Even if the bank as a whole remains solvent always, its assets may not be liquid enough to be converted into cash in a short time when there is unexpected pressure for withdrawals. This can also lead to a self-fulfilling prophecy because the bank run leading to the collapse of the bank itself can destabilize the bank and result in its closure.

5 Reasons Behind Bank Runs Unveiled

There are several factors that can lead to a bank run or make it worse; bank runs can happen even when there is no risk of an institution failing.


The fear of losing money may be the largest factor contributing to a bank run. Some individuals may perceive that a particular financial institution is or is likely to get into a crisis, so they risk losing the money they deposited there. This fear can then contaminate other customers in that bank or different banks, leading to a wave of demand withdrawal. That is to say, a bank run may result from a weakened belief in a financial establishment or within the banking system.

Social Media

Social media platforms can be used for speculation and rumours about the health of a financial institution or the banking system, which can create unnecessary concern in people's minds.
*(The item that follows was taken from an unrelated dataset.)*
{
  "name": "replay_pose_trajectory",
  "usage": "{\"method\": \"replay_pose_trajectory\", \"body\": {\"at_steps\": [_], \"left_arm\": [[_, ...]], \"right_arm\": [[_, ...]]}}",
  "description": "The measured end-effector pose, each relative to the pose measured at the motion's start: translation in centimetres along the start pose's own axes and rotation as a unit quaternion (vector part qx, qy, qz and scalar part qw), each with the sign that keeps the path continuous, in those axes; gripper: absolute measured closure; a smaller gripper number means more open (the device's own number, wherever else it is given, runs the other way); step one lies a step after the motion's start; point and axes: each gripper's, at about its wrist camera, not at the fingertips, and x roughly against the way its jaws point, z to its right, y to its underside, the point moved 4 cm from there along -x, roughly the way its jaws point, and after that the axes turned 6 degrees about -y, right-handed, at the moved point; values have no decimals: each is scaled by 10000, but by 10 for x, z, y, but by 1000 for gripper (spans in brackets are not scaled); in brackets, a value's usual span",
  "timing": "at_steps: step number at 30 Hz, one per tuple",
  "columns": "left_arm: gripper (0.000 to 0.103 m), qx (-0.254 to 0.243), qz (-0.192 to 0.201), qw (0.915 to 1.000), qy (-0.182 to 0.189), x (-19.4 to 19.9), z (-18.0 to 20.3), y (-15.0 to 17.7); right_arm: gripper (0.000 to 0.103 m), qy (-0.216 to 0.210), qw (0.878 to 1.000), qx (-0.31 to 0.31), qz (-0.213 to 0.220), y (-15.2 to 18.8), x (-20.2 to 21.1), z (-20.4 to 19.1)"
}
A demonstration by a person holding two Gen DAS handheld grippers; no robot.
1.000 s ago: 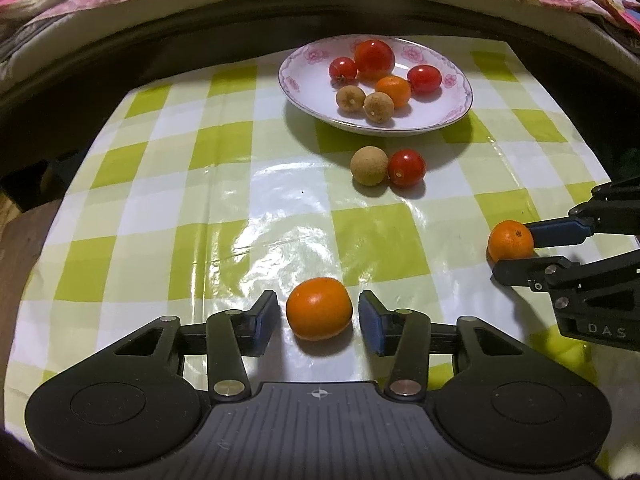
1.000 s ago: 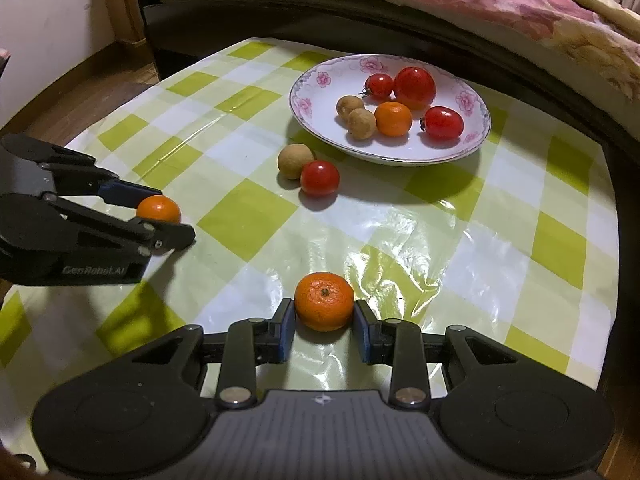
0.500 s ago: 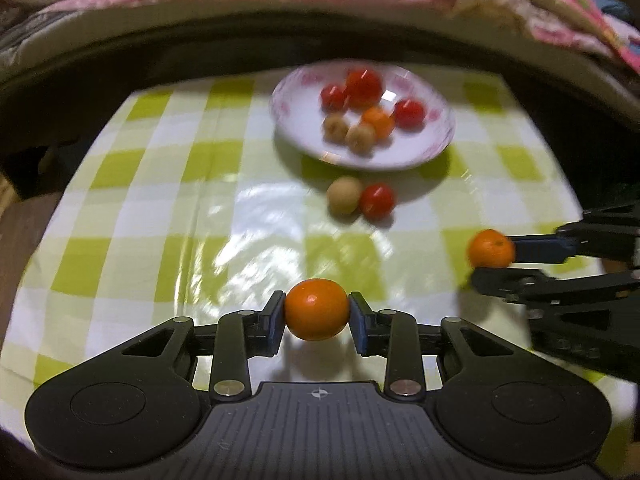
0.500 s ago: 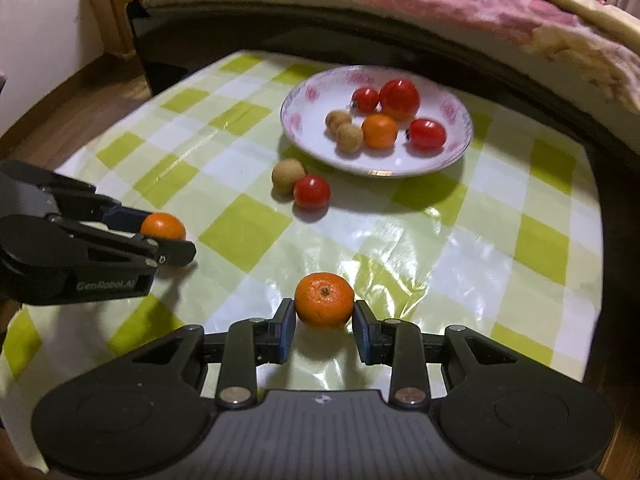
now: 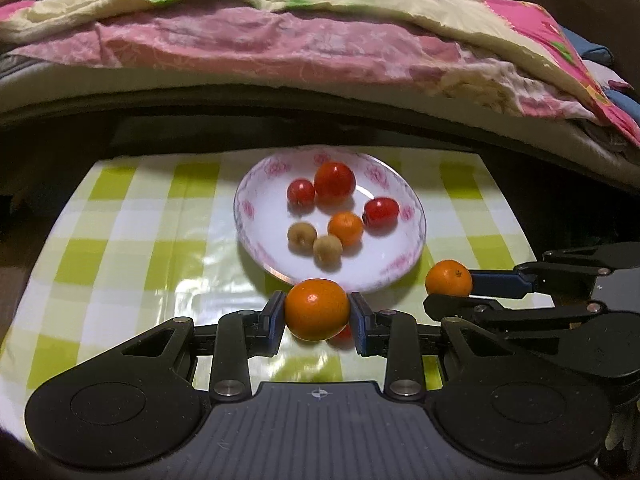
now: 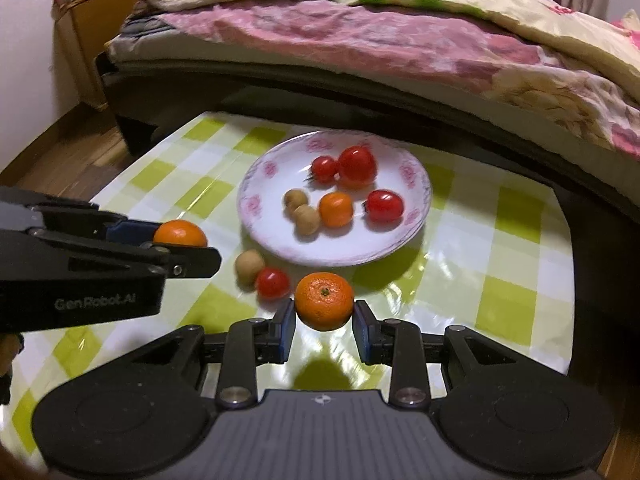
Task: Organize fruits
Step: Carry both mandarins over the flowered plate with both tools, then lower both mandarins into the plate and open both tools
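My left gripper (image 5: 318, 312) is shut on an orange tangerine (image 5: 317, 309) and holds it in the air near the front rim of the white flowered plate (image 5: 256, 184). My right gripper (image 6: 324, 312) is shut on another tangerine (image 6: 325, 301), also lifted, just in front of the plate (image 6: 416, 184). The plate holds three red tomatoes, a small tangerine and two brown longans. A longan (image 6: 249, 267) and a red tomato (image 6: 273, 282) lie on the checked tablecloth beside the plate. Each gripper shows in the other's view, the right (image 5: 448, 286) and the left (image 6: 180, 242).
The table has a green and white checked cloth (image 6: 512, 216). A bed with pink and yellow quilts (image 5: 320, 40) runs close behind the table's far edge. A wooden cabinet (image 6: 88, 40) stands at the far left, with wooden floor beside the table.
The left gripper closed on its tangerine. Both grippers lifted their tangerines off the cloth and moved forward toward the plate.
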Motion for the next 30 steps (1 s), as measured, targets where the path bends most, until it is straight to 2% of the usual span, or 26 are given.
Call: {"method": "replay_pose_trajectory", "body": {"at_steps": [12,20,30], "left_arm": [[62,91,-67,9999,-120,-37,-5,-26],[63,154,-252,9995,-105,-56,-7,-28],[61,204,-217,9995,-95,-55,-9,-32]], "right_arm": [[69,95,9999,80,60,-42,-34,20],[69,171,9998,79,-41,-47,-57,30],[69,130,9999,-69,-36,-50,-62,36]]}}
For example, the 2023 bank run for Silicon Valley Bank was accelerated by the messages posted on the social media website X (which used to be known as Twitter).


Although technology doesn't lead to a bank run, it can exacerbate circumstances at a bank or in the world of finance and even accelerate a bank run. The customers of SVB applied for electronic transfers through the bank's app or website as they wanted to transfer the money to other financial institutions once the news of an emerging crisis at SVB was known. This produced a crisis that was moving faster than the preceding one.

Bank Mismanagement

Occasionally, bank mismanagement could be one of the causes of the bank run. WaMu lost $ 16.7 billion when its customers pulled out their accounts after a bank run in 2008. While this clearly was not the only factor, WaMu's profit-driven gamble on risky mortgages was one of the largest wicks that lit the bonfire of the bank run that would bring down the bank.

Economic Conditions

The economic condition can be a catalyst for bank runs. For instance, SVB was known to have a majority of its customer base from tech startups. The failures of those startups to obtain private funding led to their reliance on SVB's deposits, hence reducing the bank's cash flow. That also helped to contribute to a later bank run, which sapped off a staggering $42 billion in customer deposits in a single day.

Are Bank Runs Illegal?

The bank runs are considered illegal or legal depending on the country and situation. In certain countries, for instance, the United States, some provisions and controls are put in place to help avert or reduce cases of bank runs through the introduction of concepts like deposit insurance, central bank lending, and the creation of new regulatory bodies that govern the banks. Draining cash from the bank may not be the best solution to stop the run.

In some countries, causing or participating in a bank run by giving false or misleading information about a bank's health or withdrawing more than authorized may be a crime. 

Since 1917, California has had an anti-bank run statute that makes spreading bank solvency a crime. It is advisable to look into the deposit insurance mechanism and the bank's financial health before making a decision if you are worried about your deposit safety.

List of Bank Run Examples

The United States has had several well-publicized bank runs throughout history. These four are listed here. 

1. Silicon Valley Bank - March 9, 2023: The reason for the collapse is the fact that the Tech companies made a hasty withdrawal of cash after SVB attempted to capitalize over $2 billion. The sum was 42 billion dollars and closed on March 10, 2023. The assets were purchased by First Citizens BancShares.

2. Signature Bank - March 10, 2023. The cause of the downfall was customers panicked by SVB's sudden collapse and the bank's heavy exposure to crypto assets. The amount withdrawn is $18.6 billion, and it closed on March 12, 2023—the assets purchased by the Flagstar Bank.

3. Washington Mutual Bank – September 8 2008. The economic recession that resulted from the Great Recession and the Wall Street woes are the leading causes of the fall. It is a withdrawn amount of $16.7 billion, Closed on September 25, 2008. JPMorgan Chase purchases its assets.

4. Bank of United States - December 10, 1930. The cause of the downfall was the collapse of planned bank mergers during the Great Depression. The amount withdrawn is over $2 million (about $36 billion today), and it closed on December 11, 1930, sparking hundreds more runs.

What to Do During a Bank Run?

During a bank run, you may want to:

  • Stay Informed: Observe credible news and authentic communication about the situation.

  • Check your deposit insurance: Inquire about the limits on your coverage and the amount of your money being covered.

  • Diversify your savings: Try to diversify your income and save some of it on different banks or other secure investments.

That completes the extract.